Question

A wedding website states that the average cost of a wedding is $25,809. One concerned bride hopes that the average is less than reported. To see if her hope is correct, she surveys 46 recently married couples and finds that the average cost of weddings in the sample was $24,638. Assuming that the population standard deviation is $5531, is there sufficient evidence to support the bride’s hope at the 0.10 level of significance?
Step 1 of 3 : State the null and alternative hypotheses for the test.
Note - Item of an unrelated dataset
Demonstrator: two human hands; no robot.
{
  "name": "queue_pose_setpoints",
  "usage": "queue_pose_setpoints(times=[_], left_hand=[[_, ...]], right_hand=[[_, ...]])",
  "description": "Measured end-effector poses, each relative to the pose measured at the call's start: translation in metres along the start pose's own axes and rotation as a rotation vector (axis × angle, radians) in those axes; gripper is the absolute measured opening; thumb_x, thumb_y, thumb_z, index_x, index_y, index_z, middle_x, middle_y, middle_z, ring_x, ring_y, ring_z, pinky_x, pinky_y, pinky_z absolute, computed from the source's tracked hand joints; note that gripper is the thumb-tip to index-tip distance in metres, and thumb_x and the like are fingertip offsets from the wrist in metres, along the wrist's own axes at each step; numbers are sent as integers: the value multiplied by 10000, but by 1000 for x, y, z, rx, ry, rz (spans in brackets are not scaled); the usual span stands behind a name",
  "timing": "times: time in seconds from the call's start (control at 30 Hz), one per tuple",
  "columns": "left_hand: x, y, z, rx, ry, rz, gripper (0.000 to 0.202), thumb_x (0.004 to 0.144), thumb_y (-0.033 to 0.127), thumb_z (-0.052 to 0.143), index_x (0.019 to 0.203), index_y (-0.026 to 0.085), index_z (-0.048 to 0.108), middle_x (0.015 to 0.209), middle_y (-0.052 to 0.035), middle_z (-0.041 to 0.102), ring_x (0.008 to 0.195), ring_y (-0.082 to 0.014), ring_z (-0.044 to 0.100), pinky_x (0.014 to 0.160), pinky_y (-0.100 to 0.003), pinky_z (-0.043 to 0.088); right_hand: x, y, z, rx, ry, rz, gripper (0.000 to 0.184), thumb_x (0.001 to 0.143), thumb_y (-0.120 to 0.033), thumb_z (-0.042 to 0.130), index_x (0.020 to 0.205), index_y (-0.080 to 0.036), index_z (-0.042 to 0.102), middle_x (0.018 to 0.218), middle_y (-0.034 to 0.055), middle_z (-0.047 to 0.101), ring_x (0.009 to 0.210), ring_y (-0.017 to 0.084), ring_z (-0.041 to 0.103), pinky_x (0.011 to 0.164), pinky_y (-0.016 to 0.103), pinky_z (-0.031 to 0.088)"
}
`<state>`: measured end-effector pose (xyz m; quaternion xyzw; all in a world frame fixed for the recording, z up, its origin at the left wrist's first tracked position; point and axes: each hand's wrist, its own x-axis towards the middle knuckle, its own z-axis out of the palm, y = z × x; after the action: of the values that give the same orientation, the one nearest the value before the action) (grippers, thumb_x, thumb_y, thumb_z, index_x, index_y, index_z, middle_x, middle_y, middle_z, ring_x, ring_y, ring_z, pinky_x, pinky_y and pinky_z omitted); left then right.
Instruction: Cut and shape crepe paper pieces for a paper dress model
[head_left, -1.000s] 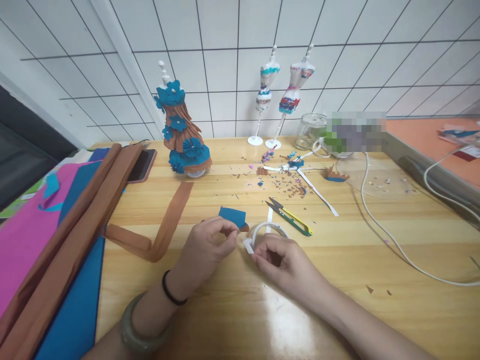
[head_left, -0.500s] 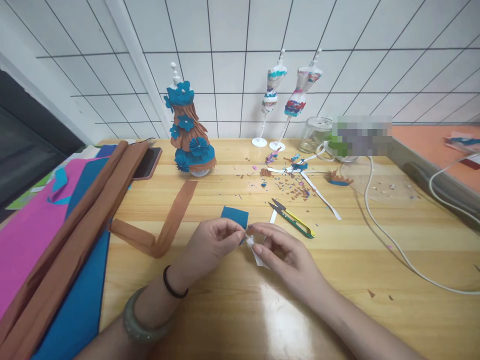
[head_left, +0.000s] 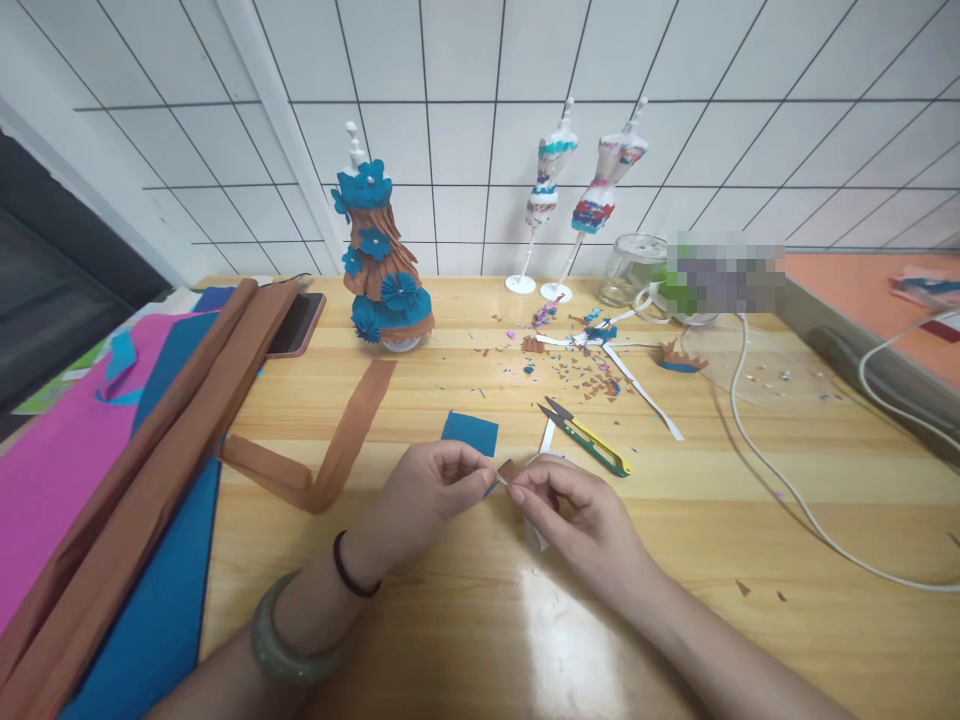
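My left hand [head_left: 442, 485] is closed, its thumb and forefinger pinching a small brown-and-blue piece of crepe paper [head_left: 508, 468]. Close beside it, the fingertips of my right hand [head_left: 574, 500] pinch a white strip [head_left: 537, 536] at the edge of that piece. Part of the strip hangs below the right fingers; the rest is hidden by the hand. A blue crepe paper rectangle [head_left: 470, 433] lies just beyond my left fingers. Thread snips [head_left: 589, 437] with yellow and green handles rest beyond my right hand, near another white strip [head_left: 547, 436].
At the back stand a dress form in brown and blue paper [head_left: 382, 260] and two bare-stemmed mannequins [head_left: 551, 180]. Paper scraps [head_left: 600, 380] litter the table. Folded brown crepe paper [head_left: 172, 420] and a phone [head_left: 298, 325] lie left. A white cable [head_left: 787, 500] curves at right.
The white strip between my fingers has shifted right and down under my right hand. More of the small brown piece now shows between the fingertips.
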<state>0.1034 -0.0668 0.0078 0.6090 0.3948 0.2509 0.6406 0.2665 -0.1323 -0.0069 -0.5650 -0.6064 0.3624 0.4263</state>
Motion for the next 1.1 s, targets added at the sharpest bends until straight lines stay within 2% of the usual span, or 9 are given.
queue_pose_setpoints(times=[0.3,0.47,0.63,0.83,0.97,1.1], left_hand=[[0,0,4,-89,11,-44,137,715,265,614,674,134,603,627,24,561,600,-84,463,603,-214,375],[0,0,5,-217,-18,-68,141,689,259,638,630,137,597,594,24,548,586,-87,462,617,-225,384],[1,-3,5,-271,-43,-95,135,704,271,636,676,140,616,600,16,563,589,-92,478,628,-232,390],[4,-10,5,-357,-80,-133,142,706,270,638,690,131,617,614,3,564,597,-97,482,628,-240,384],[5,-13,5,-428,-137,-145,142,722,265,627,705,126,606,635,1,554,603,-91,483,636,-239,381],[4,-11,6,-440,-152,-144,168,717,280,631,685,119,593,617,-4,554,579,-87,472,607,-234,365]], right_hand=[[1,-3,-1,-43,36,4,209,835,-321,517,700,-182,592,637,13,528,584,137,445,559,259,370],[1,-1,-1,49,9,63,229,837,-355,521,748,-177,633,675,25,557,602,134,468,551,253,391],[1,-1,-1,132,0,134,253,820,-391,544,762,-169,650,670,22,565,570,120,464,514,240,383],[5,-5,-4,236,-90,140,249,813,-379,556,769,-173,688,737,40,628,668,157,554,590,254,417],[3,2,0,323,10,158,175,753,-354,636,754,-184,679,757,35,633,693,161,569,608,257,433],[1,5,2,306,63,177,170,733,-352,657,729,-182,671,684,14,600,570,120,515,499,229,392]])
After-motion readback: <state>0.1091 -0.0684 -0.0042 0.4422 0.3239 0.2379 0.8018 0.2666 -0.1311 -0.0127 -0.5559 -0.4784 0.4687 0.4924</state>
Fill in the blank below.
H0Ha: μ=25,809: μ⎯⎯⎯⎯⎯⎯⎯⎯⎯⎯⎯⎯⎯⎯⎯⎯25,809
Step 2 of 3 : Find the test statistic
Step 3 of 3 : What is the conclusion?

Answer 1

Answer:

1)

Null hypothesis            H₀ : μ = 25,809

Alternative hypothesis H₁ : μ < 25,809

2) Test Statistic = -1.44

3) Conclusion:

The result is significant, there is sufficient evidence to support the bride’s hope at the 0.10 level of significance.

Step-by-step explanation:

Given the data in the question;

Sample mean x" = 24,638

sample size n = 46

standard deviation σ = 5531

level of significance ∝ = 0.10

NULL and ALTERNATIVE HYPOTHESIS

Null hypothesis            H₀ : μ = 25,809

Alternative hypothesis H₁ : μ < 25,809

TEST STATISTICS

Z = (x"-μ) / σ√n

we substitute

Z = (24,638 - 25,809) / (5531/√46)

Z = -1171 / 815.5

Z = -1.44

Test Statistic = -1.44

Now, from normal z-table;

P-value = P( Z < -1.44 ) = 0.0749

P-value = 0.0749

Since P-value ( 0.0749 ) is less than level of significance ( 0.10 ), we reject H₀.

Conclusion:

The result is significant, there is sufficient evidence to support the bride’s hope at the 0.10 level of significance.